╔══
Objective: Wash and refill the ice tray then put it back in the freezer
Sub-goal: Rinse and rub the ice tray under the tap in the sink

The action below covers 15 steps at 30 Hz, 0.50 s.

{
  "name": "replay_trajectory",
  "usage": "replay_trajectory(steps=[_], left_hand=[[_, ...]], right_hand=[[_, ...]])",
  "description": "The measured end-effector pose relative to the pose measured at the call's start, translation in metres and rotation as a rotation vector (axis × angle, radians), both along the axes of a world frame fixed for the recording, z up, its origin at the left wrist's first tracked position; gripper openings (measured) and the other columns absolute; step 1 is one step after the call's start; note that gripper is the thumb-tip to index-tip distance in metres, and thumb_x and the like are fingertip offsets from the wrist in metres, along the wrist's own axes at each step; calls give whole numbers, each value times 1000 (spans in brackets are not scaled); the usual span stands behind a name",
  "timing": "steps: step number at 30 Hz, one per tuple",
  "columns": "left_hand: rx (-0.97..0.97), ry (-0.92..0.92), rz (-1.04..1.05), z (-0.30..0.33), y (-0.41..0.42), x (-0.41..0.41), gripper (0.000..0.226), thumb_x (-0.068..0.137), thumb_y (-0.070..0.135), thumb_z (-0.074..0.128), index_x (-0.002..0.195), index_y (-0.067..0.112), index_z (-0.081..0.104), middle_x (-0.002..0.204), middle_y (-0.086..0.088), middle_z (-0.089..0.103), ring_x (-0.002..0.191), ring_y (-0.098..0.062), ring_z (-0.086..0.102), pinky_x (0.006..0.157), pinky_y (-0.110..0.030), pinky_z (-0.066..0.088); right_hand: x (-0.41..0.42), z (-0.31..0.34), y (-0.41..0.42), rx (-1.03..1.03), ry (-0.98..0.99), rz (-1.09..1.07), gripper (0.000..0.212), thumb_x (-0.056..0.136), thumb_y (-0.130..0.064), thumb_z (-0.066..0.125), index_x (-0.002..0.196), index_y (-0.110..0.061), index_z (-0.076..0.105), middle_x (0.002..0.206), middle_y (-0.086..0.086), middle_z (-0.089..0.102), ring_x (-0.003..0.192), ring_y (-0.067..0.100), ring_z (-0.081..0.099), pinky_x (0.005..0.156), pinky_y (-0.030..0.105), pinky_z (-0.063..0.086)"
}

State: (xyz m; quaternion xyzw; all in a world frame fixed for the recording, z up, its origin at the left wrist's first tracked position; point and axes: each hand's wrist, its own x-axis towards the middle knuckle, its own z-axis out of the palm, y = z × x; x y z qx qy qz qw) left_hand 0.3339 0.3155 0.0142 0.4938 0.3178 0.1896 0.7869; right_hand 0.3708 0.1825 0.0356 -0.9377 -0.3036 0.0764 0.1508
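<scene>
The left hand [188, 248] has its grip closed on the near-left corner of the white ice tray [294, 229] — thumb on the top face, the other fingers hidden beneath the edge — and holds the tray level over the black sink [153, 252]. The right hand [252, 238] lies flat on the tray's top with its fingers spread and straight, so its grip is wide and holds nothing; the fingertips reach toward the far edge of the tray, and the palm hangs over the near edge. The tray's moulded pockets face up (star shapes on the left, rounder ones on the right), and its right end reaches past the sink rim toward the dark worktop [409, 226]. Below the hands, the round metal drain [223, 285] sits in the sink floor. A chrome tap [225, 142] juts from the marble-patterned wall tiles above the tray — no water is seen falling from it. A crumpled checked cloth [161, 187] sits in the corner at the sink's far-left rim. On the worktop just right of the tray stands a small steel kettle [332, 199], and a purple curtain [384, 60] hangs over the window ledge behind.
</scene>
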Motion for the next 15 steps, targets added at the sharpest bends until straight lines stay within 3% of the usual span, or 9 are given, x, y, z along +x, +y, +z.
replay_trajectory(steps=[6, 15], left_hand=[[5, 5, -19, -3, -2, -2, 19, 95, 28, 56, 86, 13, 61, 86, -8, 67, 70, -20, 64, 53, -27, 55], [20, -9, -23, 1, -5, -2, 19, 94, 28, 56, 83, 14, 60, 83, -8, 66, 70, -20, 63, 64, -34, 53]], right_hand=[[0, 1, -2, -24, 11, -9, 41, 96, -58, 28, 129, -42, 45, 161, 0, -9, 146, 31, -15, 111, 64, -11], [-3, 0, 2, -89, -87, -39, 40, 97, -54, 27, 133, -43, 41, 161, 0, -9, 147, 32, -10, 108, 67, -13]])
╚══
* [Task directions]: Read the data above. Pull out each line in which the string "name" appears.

* [Solution for this exercise]:
  "name": "replay_trajectory",
  "description": "The measured end-effector pose relative to the pose measured at the call's start, translation in metres and rotation as a rotation vector (axis × angle, radians), both along the axes of a world frame fixed for the recording, z up, its origin at the left wrist's first tracked position; gripper openings (measured) and the other columns absolute; step 1 is one step after the call's start; note that gripper is the thumb-tip to index-tip distance in metres, and thumb_x and the like are fingertip offsets from the wrist in metres, along the wrist's own axes at each step; calls give whole numbers, each value times 1000 (spans in brackets are not scaled); the usual span stands behind a name",

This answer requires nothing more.